## Required work
Copy each line of the entries that includes the word "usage".

***** Task input *****

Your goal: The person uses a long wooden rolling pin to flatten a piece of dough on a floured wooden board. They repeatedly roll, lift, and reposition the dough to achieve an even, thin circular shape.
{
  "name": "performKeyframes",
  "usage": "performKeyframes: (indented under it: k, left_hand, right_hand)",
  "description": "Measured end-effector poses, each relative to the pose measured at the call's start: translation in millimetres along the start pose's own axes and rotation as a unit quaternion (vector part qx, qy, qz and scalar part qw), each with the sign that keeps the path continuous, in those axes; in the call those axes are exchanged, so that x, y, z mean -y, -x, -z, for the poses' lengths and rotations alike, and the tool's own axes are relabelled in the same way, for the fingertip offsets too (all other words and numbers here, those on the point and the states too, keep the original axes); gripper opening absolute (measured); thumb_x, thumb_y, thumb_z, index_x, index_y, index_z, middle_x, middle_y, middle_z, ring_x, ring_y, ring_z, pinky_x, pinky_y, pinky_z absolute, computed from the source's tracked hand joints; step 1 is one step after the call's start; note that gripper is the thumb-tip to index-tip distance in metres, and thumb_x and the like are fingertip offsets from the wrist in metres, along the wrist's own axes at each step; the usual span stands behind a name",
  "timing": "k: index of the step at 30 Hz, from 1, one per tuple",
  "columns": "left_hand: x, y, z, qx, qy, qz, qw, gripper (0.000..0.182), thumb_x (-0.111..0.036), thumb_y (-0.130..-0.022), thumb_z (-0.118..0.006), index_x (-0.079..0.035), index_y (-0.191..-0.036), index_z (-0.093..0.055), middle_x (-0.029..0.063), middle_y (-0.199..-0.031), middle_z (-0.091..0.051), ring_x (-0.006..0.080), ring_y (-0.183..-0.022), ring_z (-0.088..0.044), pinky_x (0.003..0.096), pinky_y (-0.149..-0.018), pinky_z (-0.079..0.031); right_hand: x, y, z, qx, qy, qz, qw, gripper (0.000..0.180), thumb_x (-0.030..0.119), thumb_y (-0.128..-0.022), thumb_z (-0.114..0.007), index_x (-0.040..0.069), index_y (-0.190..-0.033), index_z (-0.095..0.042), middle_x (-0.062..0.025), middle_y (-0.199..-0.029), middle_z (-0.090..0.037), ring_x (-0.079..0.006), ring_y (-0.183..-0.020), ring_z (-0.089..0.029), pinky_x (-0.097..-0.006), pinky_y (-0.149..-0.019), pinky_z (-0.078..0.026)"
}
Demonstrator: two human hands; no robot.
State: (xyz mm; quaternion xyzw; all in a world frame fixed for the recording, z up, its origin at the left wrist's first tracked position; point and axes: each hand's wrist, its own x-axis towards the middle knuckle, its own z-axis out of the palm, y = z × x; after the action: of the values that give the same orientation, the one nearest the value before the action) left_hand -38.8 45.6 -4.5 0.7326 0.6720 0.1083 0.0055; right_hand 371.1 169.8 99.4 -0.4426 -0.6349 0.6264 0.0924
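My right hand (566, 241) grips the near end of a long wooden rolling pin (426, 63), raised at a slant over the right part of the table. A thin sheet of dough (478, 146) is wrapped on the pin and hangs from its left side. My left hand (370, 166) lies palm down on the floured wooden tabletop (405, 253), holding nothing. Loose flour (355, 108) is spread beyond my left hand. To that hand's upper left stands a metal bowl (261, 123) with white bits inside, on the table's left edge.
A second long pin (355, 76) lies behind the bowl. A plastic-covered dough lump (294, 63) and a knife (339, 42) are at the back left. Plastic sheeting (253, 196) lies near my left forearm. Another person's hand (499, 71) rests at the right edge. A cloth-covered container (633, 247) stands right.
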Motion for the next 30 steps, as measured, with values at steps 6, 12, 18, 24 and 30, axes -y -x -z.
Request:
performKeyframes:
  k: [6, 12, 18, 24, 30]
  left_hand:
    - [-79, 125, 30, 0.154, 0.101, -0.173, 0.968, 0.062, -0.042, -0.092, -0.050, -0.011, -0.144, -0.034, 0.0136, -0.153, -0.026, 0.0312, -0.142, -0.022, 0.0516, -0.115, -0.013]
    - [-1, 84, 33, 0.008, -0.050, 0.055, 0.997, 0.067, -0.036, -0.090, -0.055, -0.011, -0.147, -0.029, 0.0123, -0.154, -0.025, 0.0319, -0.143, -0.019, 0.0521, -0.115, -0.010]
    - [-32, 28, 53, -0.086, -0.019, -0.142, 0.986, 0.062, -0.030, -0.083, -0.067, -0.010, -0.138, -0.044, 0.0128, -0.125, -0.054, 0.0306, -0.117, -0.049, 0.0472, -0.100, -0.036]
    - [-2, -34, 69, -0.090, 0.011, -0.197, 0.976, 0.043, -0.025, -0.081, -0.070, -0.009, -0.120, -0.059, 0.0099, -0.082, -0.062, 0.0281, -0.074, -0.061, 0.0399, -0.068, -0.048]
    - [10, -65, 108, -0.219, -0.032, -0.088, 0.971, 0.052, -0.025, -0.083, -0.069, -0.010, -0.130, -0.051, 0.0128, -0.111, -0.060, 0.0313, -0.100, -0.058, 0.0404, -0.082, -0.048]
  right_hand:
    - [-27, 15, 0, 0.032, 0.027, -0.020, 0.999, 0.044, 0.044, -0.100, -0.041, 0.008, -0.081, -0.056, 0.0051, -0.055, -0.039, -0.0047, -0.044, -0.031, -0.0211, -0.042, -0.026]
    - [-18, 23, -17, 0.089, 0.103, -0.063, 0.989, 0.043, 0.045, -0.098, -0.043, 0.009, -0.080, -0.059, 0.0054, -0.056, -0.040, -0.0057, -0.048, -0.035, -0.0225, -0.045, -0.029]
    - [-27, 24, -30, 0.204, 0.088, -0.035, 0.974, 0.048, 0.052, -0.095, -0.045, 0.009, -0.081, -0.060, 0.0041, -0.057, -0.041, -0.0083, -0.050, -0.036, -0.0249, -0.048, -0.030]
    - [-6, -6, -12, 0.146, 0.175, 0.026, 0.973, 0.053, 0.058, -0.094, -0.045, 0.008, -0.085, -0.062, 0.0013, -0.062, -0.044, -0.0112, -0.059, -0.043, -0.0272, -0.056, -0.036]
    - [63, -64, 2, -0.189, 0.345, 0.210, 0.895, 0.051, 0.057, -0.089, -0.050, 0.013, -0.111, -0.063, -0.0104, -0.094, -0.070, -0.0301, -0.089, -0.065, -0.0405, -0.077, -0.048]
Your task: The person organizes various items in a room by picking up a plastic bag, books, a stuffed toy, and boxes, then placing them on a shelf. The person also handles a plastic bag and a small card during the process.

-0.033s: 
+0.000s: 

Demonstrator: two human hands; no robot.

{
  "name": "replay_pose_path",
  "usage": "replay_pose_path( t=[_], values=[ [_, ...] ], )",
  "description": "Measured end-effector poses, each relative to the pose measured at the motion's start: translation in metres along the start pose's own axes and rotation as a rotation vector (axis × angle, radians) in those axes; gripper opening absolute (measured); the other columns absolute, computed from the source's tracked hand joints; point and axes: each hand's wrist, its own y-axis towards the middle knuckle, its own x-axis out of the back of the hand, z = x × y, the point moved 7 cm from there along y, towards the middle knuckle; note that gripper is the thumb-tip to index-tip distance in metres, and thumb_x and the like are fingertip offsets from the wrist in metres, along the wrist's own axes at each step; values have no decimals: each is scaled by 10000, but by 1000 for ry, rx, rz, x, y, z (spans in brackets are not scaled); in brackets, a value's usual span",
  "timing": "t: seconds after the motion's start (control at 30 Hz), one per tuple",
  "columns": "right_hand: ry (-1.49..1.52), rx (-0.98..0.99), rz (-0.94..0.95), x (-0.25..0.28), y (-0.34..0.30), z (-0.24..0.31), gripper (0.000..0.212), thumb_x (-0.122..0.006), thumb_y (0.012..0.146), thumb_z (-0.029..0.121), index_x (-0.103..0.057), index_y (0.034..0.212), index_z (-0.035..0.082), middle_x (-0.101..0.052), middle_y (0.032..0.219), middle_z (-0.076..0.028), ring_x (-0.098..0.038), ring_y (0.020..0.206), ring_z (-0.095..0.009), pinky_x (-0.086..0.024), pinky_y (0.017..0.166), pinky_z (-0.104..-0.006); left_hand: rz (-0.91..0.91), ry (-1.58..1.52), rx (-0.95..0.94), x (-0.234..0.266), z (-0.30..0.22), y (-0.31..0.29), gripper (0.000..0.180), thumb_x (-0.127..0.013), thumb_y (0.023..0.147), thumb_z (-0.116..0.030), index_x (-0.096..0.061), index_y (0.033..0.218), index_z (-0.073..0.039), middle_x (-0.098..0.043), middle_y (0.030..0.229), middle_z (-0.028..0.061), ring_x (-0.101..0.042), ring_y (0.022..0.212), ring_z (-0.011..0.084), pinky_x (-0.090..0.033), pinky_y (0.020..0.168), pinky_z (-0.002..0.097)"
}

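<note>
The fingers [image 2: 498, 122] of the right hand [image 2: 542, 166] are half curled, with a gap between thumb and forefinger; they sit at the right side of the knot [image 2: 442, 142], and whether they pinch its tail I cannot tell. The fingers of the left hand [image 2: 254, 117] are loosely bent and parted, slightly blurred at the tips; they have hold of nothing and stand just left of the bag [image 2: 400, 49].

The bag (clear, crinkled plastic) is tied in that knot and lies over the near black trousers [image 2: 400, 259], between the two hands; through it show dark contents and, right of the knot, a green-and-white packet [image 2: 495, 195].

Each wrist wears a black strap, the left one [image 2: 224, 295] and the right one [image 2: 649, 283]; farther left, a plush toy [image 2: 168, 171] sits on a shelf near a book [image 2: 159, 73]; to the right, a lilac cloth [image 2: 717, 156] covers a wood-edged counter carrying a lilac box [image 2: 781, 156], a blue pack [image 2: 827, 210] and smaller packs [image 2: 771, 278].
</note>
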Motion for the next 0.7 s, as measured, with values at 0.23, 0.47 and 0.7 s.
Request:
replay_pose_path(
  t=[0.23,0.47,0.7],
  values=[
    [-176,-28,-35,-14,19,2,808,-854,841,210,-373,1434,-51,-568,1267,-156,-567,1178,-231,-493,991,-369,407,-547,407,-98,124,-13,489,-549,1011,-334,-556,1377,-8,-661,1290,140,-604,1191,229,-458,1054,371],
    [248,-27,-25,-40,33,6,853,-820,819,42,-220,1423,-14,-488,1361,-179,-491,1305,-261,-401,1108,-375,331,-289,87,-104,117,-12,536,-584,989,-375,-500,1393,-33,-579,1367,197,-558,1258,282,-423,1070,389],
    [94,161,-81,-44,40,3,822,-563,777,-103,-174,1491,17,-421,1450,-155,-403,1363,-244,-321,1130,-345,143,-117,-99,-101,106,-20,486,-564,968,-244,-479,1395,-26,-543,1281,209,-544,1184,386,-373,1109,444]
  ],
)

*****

## Response to this task
  "usage": "performKeyframes: (indented under it: k, left_hand, right_hand)",
  "usage": "replay_pose_path( t=[_], values=[ [_, ...] ], )",

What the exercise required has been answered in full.